"Riana!." Panggil Johan. Tak ada tanggapan. kamar benar-benar kosong.
Ketika Johan melihat jejak darah, dia tahu kaki Riana terluka, jadi, setelah menelpon asisten rumah tangga dia bergegas membawa kotak obat ke kamar hanya untuk menemukan kamar sepi dan kosong. Riana tidak ada!
Johan mengambil ponselnya dan menelpon istrinya. Namun, panggilannya tak terhubung. Johan melempar hpnya, menjambak rambutnya dengan kesal.
Semuanya berantakan.
Johan menghempaskan dirinya di tempat tidur. Masih ada aroma istrinya di selimut dan membuatnya tenang. Dia tidak bisa membayangkan kalau istrinya benar-benar pergi.
Saat pikirannya kacau, ponselnya berdering. Itu dari Wena lagi.
" Ya." Johan menjawab telpon dengan nada malas.
" Mas, kamu nggak ngantor? kamu menghindariku?."
" Aku sedang membujuk Riana. Jangan menggangguku dulu."

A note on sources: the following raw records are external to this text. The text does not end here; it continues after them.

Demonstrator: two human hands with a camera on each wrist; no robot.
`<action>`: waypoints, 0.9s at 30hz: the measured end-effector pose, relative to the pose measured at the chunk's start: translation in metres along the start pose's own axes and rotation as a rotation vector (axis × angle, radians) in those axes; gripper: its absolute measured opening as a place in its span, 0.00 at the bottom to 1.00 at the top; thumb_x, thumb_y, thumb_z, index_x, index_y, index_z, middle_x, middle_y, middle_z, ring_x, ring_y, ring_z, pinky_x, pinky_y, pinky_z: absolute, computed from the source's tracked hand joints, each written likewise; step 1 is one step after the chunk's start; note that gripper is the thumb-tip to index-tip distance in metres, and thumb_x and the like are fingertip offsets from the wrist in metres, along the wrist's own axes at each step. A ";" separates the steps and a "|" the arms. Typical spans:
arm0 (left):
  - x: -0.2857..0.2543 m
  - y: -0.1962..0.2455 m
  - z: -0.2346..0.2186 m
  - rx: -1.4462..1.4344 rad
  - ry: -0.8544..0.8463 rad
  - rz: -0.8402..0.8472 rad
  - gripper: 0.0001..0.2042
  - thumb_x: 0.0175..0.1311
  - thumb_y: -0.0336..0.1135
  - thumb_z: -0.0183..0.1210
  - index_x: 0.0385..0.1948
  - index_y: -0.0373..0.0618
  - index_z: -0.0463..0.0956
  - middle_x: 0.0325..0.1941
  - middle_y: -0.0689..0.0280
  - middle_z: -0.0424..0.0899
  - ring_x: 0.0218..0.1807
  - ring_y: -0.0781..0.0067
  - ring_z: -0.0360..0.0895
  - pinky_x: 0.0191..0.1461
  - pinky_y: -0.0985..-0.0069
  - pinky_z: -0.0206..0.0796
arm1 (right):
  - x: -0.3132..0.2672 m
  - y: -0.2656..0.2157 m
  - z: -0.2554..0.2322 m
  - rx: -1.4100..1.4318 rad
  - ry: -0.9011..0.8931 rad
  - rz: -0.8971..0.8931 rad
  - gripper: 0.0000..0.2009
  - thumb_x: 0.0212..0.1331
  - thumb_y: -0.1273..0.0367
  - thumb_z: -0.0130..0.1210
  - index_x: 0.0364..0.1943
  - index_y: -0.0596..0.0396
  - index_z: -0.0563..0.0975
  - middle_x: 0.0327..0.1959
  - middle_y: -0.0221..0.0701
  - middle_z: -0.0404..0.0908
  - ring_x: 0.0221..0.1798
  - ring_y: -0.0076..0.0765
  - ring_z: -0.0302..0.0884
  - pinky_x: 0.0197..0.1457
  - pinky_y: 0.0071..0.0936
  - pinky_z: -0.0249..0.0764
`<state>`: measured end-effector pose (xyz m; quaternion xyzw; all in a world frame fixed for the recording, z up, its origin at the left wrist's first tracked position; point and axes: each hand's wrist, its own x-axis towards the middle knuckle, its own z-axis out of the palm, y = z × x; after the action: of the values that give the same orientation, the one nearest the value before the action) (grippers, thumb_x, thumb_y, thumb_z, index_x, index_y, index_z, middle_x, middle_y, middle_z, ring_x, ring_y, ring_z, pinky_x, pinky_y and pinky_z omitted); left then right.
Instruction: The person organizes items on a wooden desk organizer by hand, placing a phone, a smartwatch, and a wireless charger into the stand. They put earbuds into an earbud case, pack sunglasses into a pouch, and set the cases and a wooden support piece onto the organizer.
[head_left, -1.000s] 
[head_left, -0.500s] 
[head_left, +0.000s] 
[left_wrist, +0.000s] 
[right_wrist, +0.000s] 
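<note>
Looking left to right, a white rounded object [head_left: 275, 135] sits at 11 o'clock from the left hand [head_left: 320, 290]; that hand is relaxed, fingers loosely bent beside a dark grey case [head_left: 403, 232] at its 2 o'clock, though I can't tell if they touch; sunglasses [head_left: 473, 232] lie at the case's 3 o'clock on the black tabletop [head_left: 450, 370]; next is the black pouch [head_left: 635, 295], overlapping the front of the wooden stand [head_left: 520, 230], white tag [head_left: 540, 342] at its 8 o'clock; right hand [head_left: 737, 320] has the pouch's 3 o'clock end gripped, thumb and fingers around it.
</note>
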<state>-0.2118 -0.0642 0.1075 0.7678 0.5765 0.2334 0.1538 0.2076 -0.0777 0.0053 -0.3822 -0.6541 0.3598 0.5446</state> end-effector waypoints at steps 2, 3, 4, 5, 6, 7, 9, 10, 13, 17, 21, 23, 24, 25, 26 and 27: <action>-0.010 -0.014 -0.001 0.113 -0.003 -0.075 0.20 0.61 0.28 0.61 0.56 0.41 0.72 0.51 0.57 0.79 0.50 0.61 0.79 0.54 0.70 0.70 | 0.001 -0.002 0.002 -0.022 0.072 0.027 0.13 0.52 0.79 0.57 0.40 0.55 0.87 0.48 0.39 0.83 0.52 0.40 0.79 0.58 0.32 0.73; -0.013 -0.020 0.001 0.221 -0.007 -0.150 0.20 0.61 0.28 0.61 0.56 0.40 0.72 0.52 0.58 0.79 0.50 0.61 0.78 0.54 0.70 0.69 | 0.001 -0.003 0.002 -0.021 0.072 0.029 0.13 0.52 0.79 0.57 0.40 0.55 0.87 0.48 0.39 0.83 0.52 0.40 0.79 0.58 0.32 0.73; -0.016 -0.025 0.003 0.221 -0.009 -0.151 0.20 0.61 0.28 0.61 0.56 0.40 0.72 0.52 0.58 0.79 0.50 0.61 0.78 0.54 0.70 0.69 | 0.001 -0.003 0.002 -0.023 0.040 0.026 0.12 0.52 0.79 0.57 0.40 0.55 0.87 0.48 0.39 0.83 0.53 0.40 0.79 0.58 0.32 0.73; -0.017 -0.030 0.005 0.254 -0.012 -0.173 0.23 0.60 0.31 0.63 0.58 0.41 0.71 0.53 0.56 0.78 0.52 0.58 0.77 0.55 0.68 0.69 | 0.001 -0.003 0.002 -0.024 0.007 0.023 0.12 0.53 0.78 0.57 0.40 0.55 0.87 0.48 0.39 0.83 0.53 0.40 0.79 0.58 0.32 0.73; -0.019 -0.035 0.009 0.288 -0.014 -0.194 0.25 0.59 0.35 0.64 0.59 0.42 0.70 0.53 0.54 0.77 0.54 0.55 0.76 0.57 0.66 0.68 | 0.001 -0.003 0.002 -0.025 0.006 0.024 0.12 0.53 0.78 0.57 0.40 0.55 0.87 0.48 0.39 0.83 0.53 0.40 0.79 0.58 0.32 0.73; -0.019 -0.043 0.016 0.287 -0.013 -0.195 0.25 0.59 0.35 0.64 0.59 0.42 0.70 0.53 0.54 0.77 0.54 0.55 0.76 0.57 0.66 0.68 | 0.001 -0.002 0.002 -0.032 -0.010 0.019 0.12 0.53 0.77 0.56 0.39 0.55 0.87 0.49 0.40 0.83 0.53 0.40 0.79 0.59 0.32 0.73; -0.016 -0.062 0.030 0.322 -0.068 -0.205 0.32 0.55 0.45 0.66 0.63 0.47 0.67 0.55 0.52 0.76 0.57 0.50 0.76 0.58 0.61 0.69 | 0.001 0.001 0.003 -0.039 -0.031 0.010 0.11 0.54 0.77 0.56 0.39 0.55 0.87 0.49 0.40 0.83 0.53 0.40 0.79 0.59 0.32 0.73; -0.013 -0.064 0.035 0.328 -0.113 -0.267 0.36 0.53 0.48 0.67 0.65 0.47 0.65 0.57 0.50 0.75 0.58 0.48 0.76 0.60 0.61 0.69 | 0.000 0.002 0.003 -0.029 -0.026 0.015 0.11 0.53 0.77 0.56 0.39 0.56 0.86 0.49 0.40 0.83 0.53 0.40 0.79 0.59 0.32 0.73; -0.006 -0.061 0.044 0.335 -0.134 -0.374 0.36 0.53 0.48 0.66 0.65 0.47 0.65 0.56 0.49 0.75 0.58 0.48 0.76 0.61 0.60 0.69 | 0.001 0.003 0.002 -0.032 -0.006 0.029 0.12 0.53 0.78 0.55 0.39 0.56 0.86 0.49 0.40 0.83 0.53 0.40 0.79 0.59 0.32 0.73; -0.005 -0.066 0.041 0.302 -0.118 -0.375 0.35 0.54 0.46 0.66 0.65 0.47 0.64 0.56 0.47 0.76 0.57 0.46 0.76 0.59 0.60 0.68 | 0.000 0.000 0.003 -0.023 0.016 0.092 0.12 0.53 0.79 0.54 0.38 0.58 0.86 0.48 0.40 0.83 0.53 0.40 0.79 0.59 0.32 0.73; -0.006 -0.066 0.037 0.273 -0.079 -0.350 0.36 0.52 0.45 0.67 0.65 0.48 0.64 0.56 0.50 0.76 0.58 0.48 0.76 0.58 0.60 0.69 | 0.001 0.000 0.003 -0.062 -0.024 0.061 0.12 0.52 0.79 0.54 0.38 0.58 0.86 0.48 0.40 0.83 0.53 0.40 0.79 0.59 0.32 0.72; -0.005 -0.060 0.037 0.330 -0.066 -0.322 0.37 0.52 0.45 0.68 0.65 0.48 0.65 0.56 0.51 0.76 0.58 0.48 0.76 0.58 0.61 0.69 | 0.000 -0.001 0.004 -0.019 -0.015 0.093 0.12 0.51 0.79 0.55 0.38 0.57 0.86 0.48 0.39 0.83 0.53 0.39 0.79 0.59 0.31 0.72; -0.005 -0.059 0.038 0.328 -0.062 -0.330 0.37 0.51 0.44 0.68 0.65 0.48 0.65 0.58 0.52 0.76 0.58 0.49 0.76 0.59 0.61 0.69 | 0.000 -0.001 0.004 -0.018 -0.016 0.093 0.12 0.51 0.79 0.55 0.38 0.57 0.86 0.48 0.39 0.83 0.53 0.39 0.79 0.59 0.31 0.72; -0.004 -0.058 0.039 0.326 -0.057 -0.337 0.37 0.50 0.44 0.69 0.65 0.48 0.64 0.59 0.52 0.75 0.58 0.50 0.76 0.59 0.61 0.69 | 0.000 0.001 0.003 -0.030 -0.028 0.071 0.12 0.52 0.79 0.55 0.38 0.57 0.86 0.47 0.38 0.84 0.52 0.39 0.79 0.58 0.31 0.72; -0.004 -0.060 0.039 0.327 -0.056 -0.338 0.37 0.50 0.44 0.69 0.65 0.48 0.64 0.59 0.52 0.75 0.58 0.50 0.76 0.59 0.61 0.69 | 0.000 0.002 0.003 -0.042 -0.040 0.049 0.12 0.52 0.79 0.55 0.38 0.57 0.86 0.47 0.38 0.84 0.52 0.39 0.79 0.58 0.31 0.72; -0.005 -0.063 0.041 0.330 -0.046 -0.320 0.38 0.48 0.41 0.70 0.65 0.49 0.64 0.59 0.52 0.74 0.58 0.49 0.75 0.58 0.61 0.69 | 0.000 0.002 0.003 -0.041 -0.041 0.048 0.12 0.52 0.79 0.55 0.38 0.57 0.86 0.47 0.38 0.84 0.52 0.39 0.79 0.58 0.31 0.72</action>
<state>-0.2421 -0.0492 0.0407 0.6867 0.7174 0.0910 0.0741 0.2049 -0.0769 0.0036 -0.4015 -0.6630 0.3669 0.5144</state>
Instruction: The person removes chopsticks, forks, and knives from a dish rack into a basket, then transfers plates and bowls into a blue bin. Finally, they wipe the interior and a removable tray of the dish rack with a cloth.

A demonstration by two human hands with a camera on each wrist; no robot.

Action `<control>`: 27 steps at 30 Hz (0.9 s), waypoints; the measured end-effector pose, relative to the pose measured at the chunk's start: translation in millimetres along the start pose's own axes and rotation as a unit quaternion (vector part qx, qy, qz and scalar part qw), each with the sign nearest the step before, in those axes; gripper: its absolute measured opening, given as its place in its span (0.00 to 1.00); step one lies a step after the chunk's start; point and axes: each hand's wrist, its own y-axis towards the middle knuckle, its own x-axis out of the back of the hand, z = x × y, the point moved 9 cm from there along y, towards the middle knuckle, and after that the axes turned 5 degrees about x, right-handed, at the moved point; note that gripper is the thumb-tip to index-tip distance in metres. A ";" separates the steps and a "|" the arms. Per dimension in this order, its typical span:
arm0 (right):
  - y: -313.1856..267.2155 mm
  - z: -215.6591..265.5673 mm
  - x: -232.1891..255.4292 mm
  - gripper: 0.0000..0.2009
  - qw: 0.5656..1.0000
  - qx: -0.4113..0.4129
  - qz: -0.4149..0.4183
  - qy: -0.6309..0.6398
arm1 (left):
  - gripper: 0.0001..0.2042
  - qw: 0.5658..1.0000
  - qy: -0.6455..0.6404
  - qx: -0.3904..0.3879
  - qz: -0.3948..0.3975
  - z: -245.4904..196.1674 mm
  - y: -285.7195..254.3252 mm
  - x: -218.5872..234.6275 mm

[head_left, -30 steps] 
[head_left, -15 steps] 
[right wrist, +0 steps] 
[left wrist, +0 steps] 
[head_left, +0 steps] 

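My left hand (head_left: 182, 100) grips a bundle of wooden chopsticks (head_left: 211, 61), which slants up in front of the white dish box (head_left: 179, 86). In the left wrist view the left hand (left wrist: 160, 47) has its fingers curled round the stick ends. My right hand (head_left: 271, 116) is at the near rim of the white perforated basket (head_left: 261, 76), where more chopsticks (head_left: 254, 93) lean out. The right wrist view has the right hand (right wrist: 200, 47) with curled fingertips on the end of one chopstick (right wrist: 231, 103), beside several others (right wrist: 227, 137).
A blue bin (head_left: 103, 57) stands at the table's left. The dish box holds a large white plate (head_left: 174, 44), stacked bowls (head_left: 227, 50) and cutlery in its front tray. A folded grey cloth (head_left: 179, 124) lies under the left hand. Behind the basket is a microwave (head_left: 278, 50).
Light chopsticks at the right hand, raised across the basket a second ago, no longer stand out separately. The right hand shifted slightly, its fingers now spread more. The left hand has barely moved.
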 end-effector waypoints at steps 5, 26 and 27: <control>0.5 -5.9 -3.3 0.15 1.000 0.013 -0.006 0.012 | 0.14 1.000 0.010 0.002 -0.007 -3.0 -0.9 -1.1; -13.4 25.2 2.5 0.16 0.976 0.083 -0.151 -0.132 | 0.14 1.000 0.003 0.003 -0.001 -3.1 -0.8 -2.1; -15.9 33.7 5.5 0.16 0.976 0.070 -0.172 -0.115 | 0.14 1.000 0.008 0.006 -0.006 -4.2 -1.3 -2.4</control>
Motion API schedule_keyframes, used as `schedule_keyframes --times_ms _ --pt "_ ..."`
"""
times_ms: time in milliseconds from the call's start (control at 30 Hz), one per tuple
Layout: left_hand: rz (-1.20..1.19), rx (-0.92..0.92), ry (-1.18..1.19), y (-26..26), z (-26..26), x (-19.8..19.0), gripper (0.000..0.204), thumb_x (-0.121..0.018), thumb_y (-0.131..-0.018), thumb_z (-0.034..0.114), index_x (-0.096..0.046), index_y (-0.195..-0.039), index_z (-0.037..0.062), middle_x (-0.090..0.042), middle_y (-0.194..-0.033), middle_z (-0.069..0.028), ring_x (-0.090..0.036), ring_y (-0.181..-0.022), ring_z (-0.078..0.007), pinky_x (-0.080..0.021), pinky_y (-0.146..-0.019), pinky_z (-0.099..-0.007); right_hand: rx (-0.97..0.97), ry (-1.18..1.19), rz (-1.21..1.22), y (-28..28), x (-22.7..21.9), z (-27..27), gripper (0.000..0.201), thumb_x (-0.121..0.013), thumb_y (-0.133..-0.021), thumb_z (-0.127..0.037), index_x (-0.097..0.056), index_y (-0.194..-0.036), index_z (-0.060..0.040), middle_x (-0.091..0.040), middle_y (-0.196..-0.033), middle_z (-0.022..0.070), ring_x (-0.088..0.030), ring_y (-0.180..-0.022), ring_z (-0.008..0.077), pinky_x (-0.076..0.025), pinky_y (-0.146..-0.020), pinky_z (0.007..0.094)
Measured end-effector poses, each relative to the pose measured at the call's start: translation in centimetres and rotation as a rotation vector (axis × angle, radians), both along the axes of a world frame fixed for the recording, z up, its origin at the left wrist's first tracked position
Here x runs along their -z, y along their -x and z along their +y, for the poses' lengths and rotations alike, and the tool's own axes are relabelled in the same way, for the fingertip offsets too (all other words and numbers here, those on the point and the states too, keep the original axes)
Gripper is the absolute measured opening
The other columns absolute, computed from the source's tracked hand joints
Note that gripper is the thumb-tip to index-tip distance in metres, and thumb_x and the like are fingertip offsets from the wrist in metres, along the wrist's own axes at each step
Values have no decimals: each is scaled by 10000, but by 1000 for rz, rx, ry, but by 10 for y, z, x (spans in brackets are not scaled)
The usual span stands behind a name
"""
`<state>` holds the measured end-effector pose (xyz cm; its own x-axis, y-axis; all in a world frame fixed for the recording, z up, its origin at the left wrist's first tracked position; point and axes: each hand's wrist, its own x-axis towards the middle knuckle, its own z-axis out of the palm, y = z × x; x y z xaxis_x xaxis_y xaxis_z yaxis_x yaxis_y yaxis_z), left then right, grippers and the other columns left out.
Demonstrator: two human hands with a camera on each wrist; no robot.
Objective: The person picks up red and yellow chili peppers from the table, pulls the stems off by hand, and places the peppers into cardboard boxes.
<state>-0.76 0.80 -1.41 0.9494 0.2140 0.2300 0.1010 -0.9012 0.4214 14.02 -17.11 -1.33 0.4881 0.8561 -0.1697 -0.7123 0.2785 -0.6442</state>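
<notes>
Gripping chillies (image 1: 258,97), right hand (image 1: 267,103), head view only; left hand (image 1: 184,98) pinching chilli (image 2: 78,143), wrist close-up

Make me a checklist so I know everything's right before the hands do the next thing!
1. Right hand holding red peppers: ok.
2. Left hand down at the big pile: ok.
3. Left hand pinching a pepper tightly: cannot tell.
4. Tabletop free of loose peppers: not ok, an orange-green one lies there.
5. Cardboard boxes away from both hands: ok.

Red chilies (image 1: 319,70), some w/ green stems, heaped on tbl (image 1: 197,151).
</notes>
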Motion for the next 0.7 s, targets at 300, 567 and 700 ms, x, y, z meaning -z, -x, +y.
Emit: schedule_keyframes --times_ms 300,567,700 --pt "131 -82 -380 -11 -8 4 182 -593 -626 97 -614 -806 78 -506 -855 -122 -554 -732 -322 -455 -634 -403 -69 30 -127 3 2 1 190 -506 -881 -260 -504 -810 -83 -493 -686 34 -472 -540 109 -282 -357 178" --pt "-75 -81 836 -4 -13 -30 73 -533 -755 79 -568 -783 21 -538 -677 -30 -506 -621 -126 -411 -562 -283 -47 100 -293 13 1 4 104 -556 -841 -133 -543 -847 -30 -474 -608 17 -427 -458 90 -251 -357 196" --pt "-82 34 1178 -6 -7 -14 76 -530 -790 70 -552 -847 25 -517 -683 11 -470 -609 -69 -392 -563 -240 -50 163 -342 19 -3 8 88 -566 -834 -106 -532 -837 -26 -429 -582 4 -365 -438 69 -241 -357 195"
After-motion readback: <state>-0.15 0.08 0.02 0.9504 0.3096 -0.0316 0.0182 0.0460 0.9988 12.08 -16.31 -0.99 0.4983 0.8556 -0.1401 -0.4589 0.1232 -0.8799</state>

" Kapan kamu akan membujukku?." Wena merengek manja.
" Jangan membuat masalah." Johan memutuskan panggilan dan lanjut menelpon Riana namun di riject. Berkali-kali begitu sampai Johan putus asa.
Disisi lain, Riana yang pergi dari rumahnya tengah berkendara ke rumah orang tuanya. Dia butuh orang yang mau mendengar curhatannya. Tempat paling aman untuk meluahkan segala keluh kesah yang bersifat aib keluarga adalah anggota keluarga juga agar rahasia tidak merembet kemana-mana.
Sampai disana, hanya ada ibu dan adiknya yang sedang membuat kue pisang.
" Lho.... mukamu kok begitu? ada yang meninggal?." Sambut ibunya.
" Cintaku yang mati." Riana hanya mengatakan itu dalam hati.
" Iya, nih, wajah sudah jelek, jadi begitu makin jelek." Ejek adiknya, Rita.
" Apaan, sih." Dengus Riana.
" Masam-masam begitu, Kenapa?." Tanya ibunya lagi.
" Mas Johan, Bu." Ucap Riana mulai terisak.
" Johan kenapa? Sakit atau dapat kecelakaan? Kami nggak ada uang untuk bantu. Ini untuk biaya sekolah adikmu." Kata ibu Ria terus terang.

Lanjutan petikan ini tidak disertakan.